Exercise :: Tally the lines below that contain the word "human". Only the total should be given.

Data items

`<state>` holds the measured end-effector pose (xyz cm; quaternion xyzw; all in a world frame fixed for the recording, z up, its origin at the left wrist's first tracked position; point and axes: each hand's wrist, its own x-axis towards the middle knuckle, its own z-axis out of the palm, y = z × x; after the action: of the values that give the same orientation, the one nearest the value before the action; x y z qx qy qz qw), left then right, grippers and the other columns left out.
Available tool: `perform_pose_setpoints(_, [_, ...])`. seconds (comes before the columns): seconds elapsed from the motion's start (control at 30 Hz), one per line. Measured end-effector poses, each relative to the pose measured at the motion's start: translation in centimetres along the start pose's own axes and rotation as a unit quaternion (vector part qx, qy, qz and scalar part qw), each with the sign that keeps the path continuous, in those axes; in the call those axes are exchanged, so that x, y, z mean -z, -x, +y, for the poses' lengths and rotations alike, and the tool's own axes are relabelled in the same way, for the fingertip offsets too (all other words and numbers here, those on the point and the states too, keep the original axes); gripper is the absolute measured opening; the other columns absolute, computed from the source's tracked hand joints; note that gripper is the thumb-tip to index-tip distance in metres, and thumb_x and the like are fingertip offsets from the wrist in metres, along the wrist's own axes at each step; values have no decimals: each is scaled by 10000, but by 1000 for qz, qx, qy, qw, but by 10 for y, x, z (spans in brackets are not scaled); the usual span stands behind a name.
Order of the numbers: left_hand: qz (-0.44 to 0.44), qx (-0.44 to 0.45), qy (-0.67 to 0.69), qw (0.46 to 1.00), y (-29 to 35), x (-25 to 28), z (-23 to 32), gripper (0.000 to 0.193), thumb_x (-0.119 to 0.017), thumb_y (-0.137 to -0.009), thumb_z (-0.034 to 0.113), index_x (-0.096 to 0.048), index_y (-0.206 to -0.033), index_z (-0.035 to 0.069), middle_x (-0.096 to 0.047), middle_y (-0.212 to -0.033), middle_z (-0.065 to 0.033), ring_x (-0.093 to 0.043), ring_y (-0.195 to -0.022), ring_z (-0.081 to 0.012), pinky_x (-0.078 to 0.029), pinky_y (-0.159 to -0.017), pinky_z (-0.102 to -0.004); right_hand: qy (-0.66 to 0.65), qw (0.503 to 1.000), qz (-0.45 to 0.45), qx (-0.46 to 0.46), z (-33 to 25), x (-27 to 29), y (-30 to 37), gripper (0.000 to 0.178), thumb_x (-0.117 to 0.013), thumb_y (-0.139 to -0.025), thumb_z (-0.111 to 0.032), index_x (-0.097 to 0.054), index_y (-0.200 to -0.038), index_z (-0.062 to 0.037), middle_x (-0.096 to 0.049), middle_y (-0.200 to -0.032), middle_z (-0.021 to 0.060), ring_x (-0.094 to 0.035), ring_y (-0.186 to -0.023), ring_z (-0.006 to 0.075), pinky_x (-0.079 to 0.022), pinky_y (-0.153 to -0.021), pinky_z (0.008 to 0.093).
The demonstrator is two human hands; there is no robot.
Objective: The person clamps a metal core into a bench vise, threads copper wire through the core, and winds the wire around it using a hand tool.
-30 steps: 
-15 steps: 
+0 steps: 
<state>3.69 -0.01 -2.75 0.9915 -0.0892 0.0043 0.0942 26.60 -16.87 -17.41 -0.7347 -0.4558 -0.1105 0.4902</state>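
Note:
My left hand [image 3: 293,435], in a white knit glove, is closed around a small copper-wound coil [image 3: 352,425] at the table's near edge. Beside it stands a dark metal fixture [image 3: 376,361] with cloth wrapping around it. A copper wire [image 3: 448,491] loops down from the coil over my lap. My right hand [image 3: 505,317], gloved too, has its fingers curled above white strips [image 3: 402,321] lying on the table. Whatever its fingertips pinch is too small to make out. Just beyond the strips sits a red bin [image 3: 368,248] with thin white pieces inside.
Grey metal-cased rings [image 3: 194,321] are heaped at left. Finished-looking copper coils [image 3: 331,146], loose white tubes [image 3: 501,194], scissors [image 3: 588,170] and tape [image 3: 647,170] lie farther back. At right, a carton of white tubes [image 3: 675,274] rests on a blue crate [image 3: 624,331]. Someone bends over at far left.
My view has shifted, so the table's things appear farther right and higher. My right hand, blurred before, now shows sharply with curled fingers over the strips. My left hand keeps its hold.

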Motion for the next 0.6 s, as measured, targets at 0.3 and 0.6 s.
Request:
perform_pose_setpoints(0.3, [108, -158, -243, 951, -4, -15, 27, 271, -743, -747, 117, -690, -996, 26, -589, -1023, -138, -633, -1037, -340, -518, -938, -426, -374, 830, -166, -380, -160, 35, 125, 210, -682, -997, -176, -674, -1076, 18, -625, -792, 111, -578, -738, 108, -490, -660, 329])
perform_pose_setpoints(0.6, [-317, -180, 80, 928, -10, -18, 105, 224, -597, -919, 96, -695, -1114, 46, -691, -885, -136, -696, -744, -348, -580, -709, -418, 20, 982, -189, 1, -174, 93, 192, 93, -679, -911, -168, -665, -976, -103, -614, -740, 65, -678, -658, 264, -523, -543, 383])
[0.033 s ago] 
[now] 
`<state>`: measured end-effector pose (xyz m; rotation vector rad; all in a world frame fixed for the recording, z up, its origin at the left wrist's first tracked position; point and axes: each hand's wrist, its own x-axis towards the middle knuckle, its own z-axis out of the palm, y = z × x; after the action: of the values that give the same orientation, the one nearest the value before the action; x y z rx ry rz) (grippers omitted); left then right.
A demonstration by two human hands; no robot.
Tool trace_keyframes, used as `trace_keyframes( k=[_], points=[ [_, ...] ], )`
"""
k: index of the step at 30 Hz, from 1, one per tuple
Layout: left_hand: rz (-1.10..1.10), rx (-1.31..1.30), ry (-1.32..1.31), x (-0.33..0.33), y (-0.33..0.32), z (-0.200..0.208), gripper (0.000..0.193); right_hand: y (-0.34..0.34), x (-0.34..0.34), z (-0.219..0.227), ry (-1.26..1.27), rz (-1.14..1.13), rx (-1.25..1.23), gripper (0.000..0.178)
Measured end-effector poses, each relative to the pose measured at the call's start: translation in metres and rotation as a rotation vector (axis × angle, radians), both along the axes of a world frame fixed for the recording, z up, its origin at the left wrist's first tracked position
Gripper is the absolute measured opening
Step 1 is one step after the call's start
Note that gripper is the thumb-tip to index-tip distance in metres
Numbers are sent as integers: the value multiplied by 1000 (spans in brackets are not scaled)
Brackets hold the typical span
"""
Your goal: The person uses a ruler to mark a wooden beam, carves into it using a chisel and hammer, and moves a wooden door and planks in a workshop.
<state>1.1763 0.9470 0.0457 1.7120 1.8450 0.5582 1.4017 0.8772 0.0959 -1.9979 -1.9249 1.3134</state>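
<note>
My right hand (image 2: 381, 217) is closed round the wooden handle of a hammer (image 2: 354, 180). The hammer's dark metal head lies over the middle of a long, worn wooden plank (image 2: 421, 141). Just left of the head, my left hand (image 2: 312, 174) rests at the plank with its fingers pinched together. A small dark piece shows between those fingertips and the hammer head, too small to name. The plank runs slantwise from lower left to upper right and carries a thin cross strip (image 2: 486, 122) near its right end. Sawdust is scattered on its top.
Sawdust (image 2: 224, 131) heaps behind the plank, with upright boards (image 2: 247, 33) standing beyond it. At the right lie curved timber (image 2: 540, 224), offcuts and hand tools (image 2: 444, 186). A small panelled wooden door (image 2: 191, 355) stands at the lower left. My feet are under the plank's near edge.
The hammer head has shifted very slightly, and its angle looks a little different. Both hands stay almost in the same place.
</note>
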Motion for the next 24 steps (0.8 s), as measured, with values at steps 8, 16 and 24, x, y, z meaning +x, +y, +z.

Solution to this exercise :: 2